Task instructions - Print word for word the first line of the records below and every following line through the one containing "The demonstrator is"; print nothing else.

Collection entries:
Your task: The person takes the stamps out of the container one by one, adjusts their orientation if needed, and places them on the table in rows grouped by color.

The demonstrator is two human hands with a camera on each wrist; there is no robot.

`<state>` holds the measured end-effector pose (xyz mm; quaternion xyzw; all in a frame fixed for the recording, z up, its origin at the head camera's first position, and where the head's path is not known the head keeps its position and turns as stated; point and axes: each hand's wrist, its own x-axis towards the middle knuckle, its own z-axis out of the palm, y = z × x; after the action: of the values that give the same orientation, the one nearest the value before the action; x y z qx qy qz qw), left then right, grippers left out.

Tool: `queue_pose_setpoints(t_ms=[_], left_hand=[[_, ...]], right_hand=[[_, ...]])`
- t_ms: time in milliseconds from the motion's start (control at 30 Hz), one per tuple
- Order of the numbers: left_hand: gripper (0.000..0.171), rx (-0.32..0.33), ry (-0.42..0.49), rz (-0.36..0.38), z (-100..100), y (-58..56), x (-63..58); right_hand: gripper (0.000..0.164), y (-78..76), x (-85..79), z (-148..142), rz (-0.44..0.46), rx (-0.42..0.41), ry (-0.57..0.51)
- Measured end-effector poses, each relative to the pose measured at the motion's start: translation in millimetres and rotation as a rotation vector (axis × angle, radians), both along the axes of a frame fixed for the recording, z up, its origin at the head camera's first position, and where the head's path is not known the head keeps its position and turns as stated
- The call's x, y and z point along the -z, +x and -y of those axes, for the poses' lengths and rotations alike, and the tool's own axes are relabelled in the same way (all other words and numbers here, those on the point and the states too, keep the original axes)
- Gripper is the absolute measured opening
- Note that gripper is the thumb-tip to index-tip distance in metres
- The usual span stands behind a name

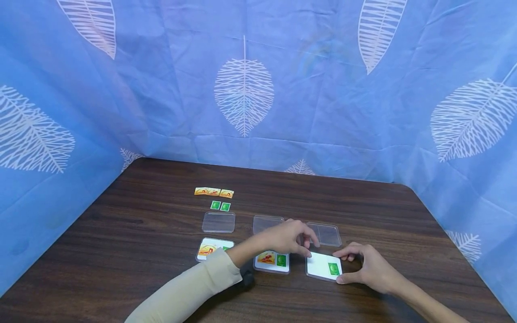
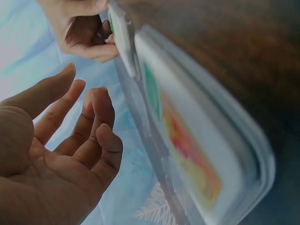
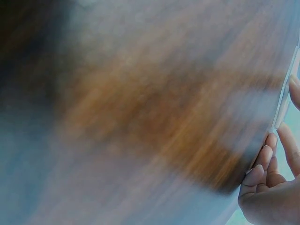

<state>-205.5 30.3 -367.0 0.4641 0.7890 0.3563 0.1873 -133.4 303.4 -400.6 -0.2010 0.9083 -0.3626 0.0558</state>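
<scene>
Toward the near side of the dark brown wooden table (image 1: pixel 133 233), right of its middle, lies the flat, round-cornered case with a white face and clear rim (image 1: pixel 321 264). Your right hand (image 1: pixel 369 269) grips its right edge, thumb at the near corner and fingers at the far one. Your left hand (image 1: pixel 284 237) is by its far left corner, fingers loosely bent and spread, holding nothing; whether it touches the case is hard to tell.

The step in hand looks like filling this third case: a small green rectangular picture piece (image 1: pixel 334 268) sits by its right edge, while its left half is bare. Both the middle white case (image 1: pixel 270 268) and the left white case (image 1: pixel 220 243) carry an orange piece and a green one.

Your next move seems to call for an orange rectangular picture piece (image 1: pixel 214 191) from the row nearest the table's far edge, picked up with your free left hand and laid flat, while your right hand keeps the case steady.
</scene>
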Motion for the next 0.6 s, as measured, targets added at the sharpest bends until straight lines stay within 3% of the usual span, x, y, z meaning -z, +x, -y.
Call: queue_pose_setpoints(t_ms=[267,600], left_hand=[[0.024,0.024,-0.027,-0.039,-12,5.6,7.4],[0.026,0.023,-0.068,-0.025,-22,10.1,8.6]], right_hand=[[0.044,0.1,0.9,0,-0.001,-0.003,-0.006],[0.043,0.3,0.6,0,-0.019,-0.022,-0.027]])
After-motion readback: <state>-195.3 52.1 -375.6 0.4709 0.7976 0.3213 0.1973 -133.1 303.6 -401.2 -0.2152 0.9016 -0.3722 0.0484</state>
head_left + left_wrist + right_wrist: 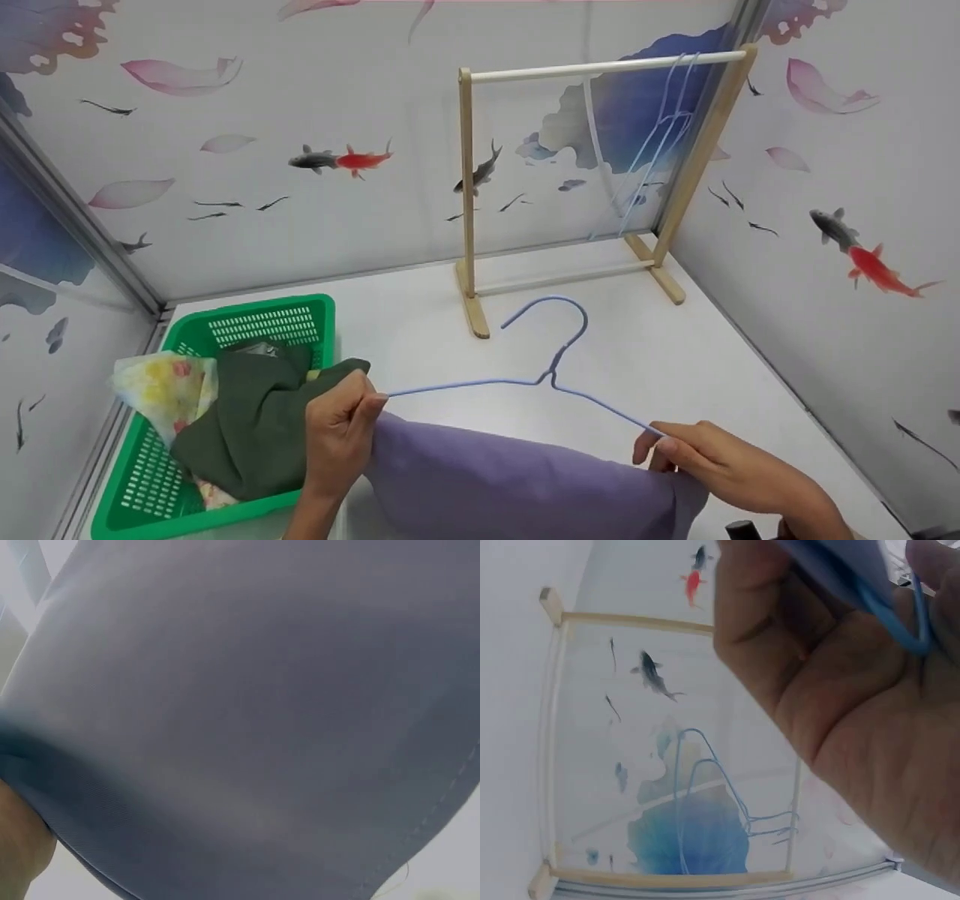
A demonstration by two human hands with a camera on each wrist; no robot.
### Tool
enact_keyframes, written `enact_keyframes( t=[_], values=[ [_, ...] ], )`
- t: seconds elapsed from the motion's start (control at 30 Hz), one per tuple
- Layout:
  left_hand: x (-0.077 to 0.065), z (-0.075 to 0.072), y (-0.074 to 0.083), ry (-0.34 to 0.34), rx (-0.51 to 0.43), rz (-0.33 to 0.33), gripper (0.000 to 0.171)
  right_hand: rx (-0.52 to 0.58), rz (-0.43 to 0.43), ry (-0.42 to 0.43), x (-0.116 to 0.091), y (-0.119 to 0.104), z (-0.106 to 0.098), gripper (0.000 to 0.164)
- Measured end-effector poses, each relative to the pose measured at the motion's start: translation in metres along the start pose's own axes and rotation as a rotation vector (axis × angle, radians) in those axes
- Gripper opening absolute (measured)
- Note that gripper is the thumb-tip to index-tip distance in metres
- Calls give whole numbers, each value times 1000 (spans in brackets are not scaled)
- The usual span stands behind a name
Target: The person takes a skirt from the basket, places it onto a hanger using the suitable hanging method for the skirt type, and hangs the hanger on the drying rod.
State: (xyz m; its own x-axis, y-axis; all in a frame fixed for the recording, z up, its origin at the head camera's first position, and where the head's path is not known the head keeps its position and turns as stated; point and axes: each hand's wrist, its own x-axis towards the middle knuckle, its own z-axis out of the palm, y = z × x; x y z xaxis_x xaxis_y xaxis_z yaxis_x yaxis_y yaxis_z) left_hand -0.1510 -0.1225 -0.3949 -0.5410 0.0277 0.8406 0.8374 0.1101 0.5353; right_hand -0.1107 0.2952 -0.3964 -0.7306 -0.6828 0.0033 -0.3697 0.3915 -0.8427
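A blue wire hanger [480, 382] spans between both hands, its hook pointing away over the white table. Purple cloth [517, 472] hangs below the hanger's shoulders and fills most of the left wrist view. My left hand [341, 427] grips the hanger's left end together with the cloth's corner, beside the basket. At the other end my right hand [720, 457] pinches the hanger's right shoulder between thumb and fingers, with the cloth's edge right beneath. In the right wrist view the hanger's bent blue end [900, 626] shows against the palm.
A green basket [326, 322] at the left holds a dark green garment [251, 420] and a floral cloth [169, 386]. Behind the hanger stands a wooden rack [466, 187] with a white rail [570, 71]; light blue hangers [652, 142] hang at its right end. Printed walls enclose the table.
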Motion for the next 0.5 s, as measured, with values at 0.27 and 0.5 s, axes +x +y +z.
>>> enact_keyframes(
  t=[0.27,0.5],
  values=[
    [-6,1,-8,12,41,-13,32,-55,-183,248,1,11,15,41],
    [-22,0,-33,-83,194,-158,14,-253,-181,528,-4,4,21,37]
  ],
)
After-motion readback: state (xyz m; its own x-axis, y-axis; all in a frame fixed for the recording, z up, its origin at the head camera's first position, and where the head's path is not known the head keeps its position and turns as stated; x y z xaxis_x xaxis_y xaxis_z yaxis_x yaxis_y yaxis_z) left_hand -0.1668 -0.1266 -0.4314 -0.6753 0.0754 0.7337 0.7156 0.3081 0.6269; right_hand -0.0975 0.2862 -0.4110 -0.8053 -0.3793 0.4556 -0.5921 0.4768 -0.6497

Response below -
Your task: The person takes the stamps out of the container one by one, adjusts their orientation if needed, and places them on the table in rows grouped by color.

The demonstrator is two human hands with a camera on each wrist; there is no robot.

No additional answer is needed here.